For banks that means getting enterprise data in order so as to be able to present one version of the truth when it comes to reporting to the CFPB and its Office of Financial Research. "From a process perspective, this needs harmonization or rationalization of what exists because of what was a highly fragmented regulatory structure," Culbert says.

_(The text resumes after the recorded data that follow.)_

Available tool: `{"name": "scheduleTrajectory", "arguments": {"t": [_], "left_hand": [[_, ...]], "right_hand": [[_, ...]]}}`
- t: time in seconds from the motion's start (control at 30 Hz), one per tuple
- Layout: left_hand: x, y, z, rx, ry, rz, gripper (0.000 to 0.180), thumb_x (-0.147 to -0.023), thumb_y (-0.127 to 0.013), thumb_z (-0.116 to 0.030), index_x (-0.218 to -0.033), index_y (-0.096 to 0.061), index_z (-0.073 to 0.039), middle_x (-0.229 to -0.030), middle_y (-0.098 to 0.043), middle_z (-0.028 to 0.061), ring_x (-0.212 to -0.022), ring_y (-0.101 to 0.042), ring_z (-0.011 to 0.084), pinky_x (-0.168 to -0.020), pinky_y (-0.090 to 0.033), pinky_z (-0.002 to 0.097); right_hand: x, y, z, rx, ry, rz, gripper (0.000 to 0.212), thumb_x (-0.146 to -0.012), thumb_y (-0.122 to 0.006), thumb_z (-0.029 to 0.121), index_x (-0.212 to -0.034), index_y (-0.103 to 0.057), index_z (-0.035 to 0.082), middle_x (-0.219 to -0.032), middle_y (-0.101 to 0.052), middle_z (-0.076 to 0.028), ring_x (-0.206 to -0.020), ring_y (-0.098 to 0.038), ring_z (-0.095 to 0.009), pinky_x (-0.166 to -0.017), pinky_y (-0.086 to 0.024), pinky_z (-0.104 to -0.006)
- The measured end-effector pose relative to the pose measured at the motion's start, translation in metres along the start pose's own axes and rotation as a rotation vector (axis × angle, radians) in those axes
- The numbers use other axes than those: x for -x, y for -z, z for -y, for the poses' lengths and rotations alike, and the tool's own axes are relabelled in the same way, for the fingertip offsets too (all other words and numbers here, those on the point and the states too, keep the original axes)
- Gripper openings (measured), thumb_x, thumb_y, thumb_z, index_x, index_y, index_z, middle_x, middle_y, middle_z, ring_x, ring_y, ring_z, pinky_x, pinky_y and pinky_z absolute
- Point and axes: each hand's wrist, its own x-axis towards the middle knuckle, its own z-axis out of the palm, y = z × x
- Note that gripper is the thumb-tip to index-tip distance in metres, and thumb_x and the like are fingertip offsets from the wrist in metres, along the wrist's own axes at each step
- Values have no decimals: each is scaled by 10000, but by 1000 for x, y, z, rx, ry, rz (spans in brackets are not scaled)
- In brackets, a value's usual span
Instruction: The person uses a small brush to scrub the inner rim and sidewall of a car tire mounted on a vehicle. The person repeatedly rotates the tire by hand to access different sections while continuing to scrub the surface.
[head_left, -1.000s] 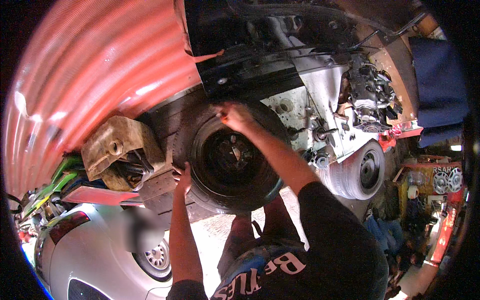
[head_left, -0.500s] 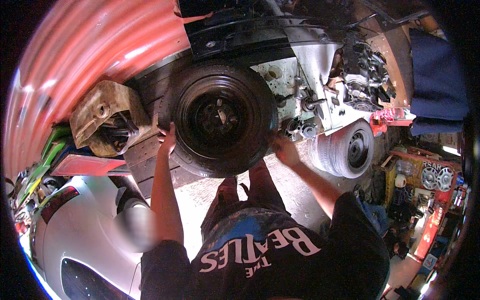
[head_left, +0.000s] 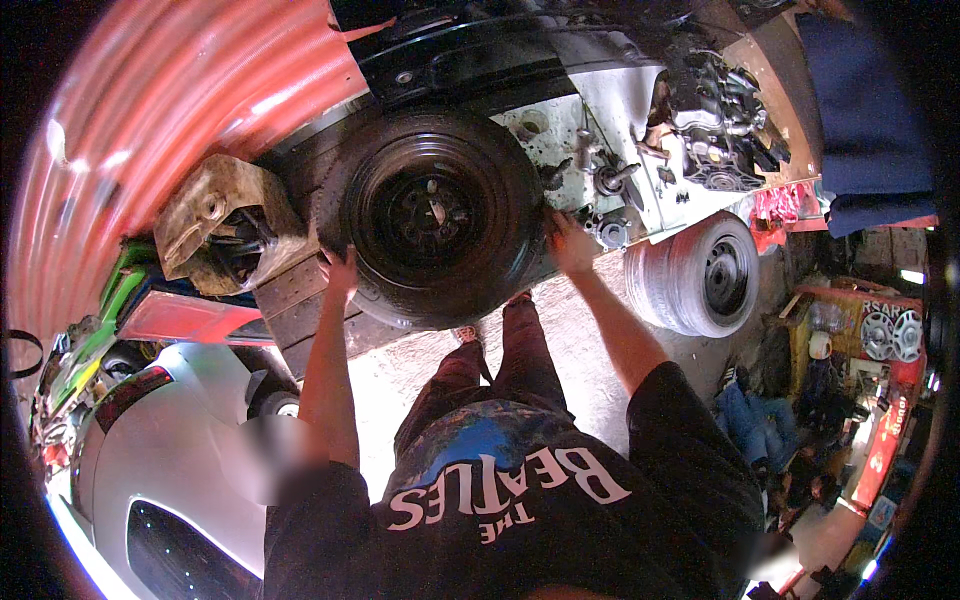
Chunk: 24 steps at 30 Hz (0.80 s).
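Note:
A black steel wheel with its tyre (head_left: 432, 215) lies on the wooden bench (head_left: 290, 325) in front of me, its hub holes facing up. My left hand (head_left: 340, 273) is at the tyre's left side, fingers against the sidewall. On the opposite side, my right hand (head_left: 570, 243) holds the tyre's right edge; its fingers are partly hidden and slightly blurred. Just beyond my right hand lie several metal car parts (head_left: 612, 180) on a pale sheet.
A dirty cut-open container (head_left: 225, 215) sits on the bench's left. Standing past its right front edge are more wheels (head_left: 690, 275). An engine part (head_left: 725, 130) lies at the far right. A silver car (head_left: 170, 450) is at my left; a person in jeans (head_left: 755, 425) is at the right.
The wheel appears flatter and slightly farther from me on the bench. My right hand has moved up along the tyre's right edge, and my view has shifted a little.

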Motion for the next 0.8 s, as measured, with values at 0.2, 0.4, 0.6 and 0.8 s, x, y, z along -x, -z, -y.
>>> {"name": "scheduleTrajectory", "arguments": {"t": [0.2,0.4,0.6,0.8], "left_hand": [[38,19,30,69,-132,-25,985,-927,-449,-644,-1543,77,-84,-1567,21,325,-1455,-69,472,-1192,-117,485],[19,31,112,-281,-294,-165,948,-951,-439,-601,-1524,-24,29,-1567,1,326,-1451,-61,481,-1195,-122,492],[87,2,23,-75,-269,-2,925,-968,-436,-556,-1504,-36,83,-1568,28,320,-1454,-14,479,-1203,-85,490],[105,10,20,-279,-187,33,956,-960,-449,-559,-1494,-14,103,-1565,113,308,-1456,70,469,-1197,-21,531]], "right_hand": [[115,5,139,-676,-240,141,331,-834,-626,116,-1157,-586,51,-1037,-596,-221,-932,-597,-428,-793,-489,-469],[93,17,132,-625,-99,270,295,-935,-580,171,-1213,-552,75,-1038,-644,-212,-924,-631,-436,-761,-515,-474],[44,23,62,-450,-155,-153,234,-877,-592,81,-1097,-546,15,-996,-623,-234,-888,-603,-453,-734,-495,-506],[135,32,171,-747,-210,278,321,-978,-523,324,-1177,-600,83,-1085,-633,-119,-987,-614,-306,-913,-467,-420]]}}
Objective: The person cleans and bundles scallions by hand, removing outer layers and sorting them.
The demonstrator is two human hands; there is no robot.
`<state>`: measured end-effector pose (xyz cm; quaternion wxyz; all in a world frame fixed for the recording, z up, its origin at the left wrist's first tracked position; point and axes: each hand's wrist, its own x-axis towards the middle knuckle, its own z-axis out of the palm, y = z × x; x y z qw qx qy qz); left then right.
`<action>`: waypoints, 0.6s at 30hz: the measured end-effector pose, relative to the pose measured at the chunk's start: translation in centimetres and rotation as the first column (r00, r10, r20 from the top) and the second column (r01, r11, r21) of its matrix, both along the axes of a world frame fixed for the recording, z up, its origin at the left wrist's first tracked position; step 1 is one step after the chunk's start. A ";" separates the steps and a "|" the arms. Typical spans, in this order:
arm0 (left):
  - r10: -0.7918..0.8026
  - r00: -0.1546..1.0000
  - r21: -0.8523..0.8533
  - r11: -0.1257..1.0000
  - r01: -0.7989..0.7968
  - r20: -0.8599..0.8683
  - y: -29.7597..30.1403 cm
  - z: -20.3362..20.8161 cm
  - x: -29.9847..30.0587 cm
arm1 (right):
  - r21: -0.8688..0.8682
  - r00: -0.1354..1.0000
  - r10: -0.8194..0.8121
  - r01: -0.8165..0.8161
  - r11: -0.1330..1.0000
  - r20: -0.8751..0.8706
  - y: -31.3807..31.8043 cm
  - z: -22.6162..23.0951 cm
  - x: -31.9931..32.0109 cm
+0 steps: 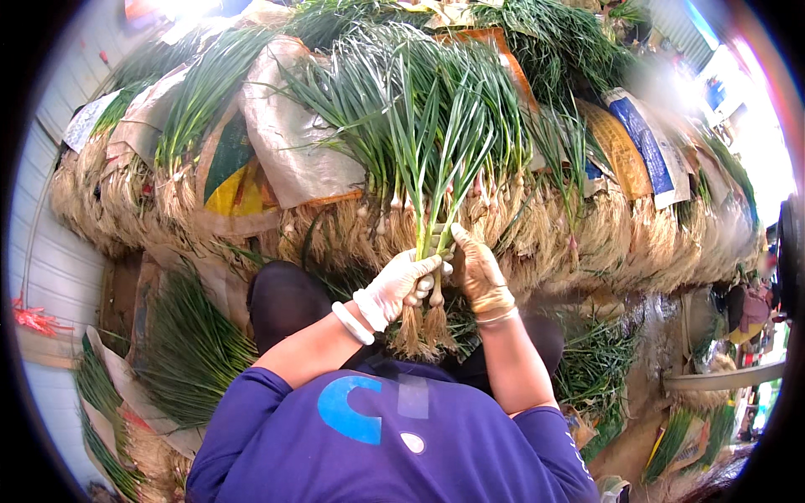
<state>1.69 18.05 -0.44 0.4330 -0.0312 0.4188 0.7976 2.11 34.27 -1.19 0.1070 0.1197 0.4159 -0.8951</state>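
A few green garlic plants point(428, 180) stand upright in front of my chest, leaves fanned away from me and pale roots hanging down. My left hand point(404, 281), in a white glove, is closed round their lower stems just above the bulbs. My right hand point(480, 275), in a tan-stained glove, is closed at the same stems a little higher, its fingertips partly hidden. The bulbs with shaggy roots point(411, 332) show below my left hand. Just beyond lies a pile of loose garlic plants point(356, 109), with pinkish bulbs toward me.
A long bank of garlic bundles with dry roots point(604, 239) spans the far side, partly covered by woven sacks point(289, 126). More green bundles point(189, 352) lie at my left. Cut leaves point(595, 365) litter the ground at right. A curved pale bar point(725, 377) juts in there.
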 end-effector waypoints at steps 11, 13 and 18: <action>0.014 0.990 -0.107 0.994 -0.029 -0.140 0.4 -0.8 0.7 | 0.813 0.862 -0.101 0.503 0.293 -0.496 -1.9 -2.3 -0.9; -0.021 0.993 -0.060 0.998 0.014 -0.116 0.4 -0.9 0.6 | 0.829 0.840 -0.021 0.540 0.144 -0.543 -0.7 -4.3 -0.5; -0.022 0.995 -0.053 0.998 0.017 -0.100 1.4 -2.1 1.3 | 0.795 0.802 0.030 0.597 -0.110 -0.597 1.0 -5.7 -0.1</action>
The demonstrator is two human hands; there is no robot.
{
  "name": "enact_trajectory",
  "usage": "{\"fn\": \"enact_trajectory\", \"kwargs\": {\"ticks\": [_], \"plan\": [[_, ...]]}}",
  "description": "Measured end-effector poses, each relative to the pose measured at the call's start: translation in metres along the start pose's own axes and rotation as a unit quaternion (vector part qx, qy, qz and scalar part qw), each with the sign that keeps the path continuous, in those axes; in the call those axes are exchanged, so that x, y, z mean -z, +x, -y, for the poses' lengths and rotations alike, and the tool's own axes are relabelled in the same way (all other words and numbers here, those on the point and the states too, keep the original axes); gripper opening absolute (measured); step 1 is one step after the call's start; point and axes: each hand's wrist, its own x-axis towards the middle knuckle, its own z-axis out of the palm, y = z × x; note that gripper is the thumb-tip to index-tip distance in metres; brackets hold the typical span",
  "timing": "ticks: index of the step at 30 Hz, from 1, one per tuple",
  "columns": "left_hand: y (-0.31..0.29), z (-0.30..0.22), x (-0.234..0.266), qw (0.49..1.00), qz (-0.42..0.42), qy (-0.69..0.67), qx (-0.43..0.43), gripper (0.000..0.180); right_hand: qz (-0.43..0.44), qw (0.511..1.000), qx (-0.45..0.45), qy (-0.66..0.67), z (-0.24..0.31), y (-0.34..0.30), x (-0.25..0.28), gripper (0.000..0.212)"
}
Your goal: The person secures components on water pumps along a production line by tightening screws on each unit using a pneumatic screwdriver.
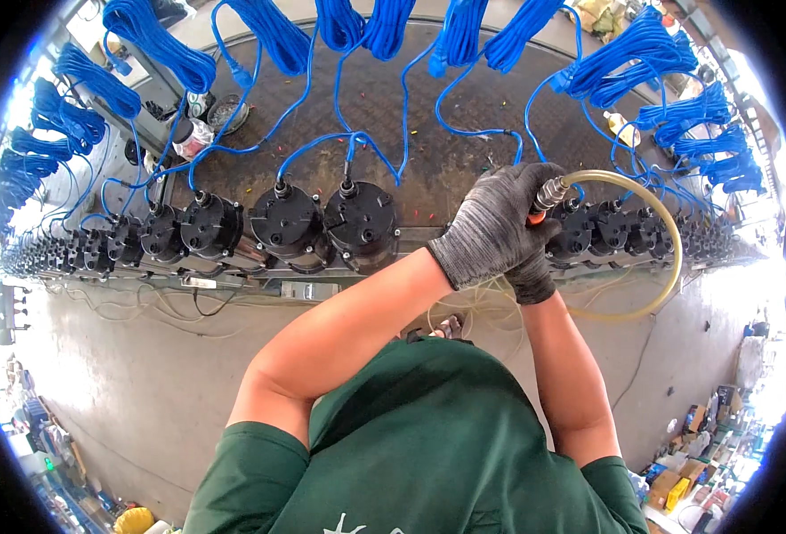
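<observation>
My left hand (491, 222), in a grey knit glove, is closed around a hose-fed tool, and my right hand (532, 271), in a darker-looking glove, is closed just below and against it. Between the hands show the tool's metal hose coupling (551, 191) and a bit of orange; its body is hidden by the gloves. A clear yellowish hose (675, 236) loops from the coupling out to the right and back behind my right wrist. The hands are over the row of black round-topped pumps (362, 222), and cover whatever is beneath them. A blue cable (535, 133) runs down beside my left fingers.
Coiled blue cables (268, 36) lie along the far side, linked to the pumps. On the dark worktable (446, 98) are small coloured bits. A jar (192, 138) and a round dish (228, 113) stand at far left. Thin hoses (135, 307) trail below the bench; boxes (677, 481) lie at lower right.
</observation>
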Motion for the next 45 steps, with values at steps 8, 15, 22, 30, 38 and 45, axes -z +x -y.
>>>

It all comes down to reducing risk, he adds. "The politicians have taken over the regulatory community. No one's arguing that," Culbert comments. "The regulators that will win at this game are the ones that can actually prove they've lowered risk," he continues. "They're going from a rules-based to a principles-based regulatory environment. As for the timing and approaches toward implementation, it comes down to the question of, 'Are we reducing risk?' "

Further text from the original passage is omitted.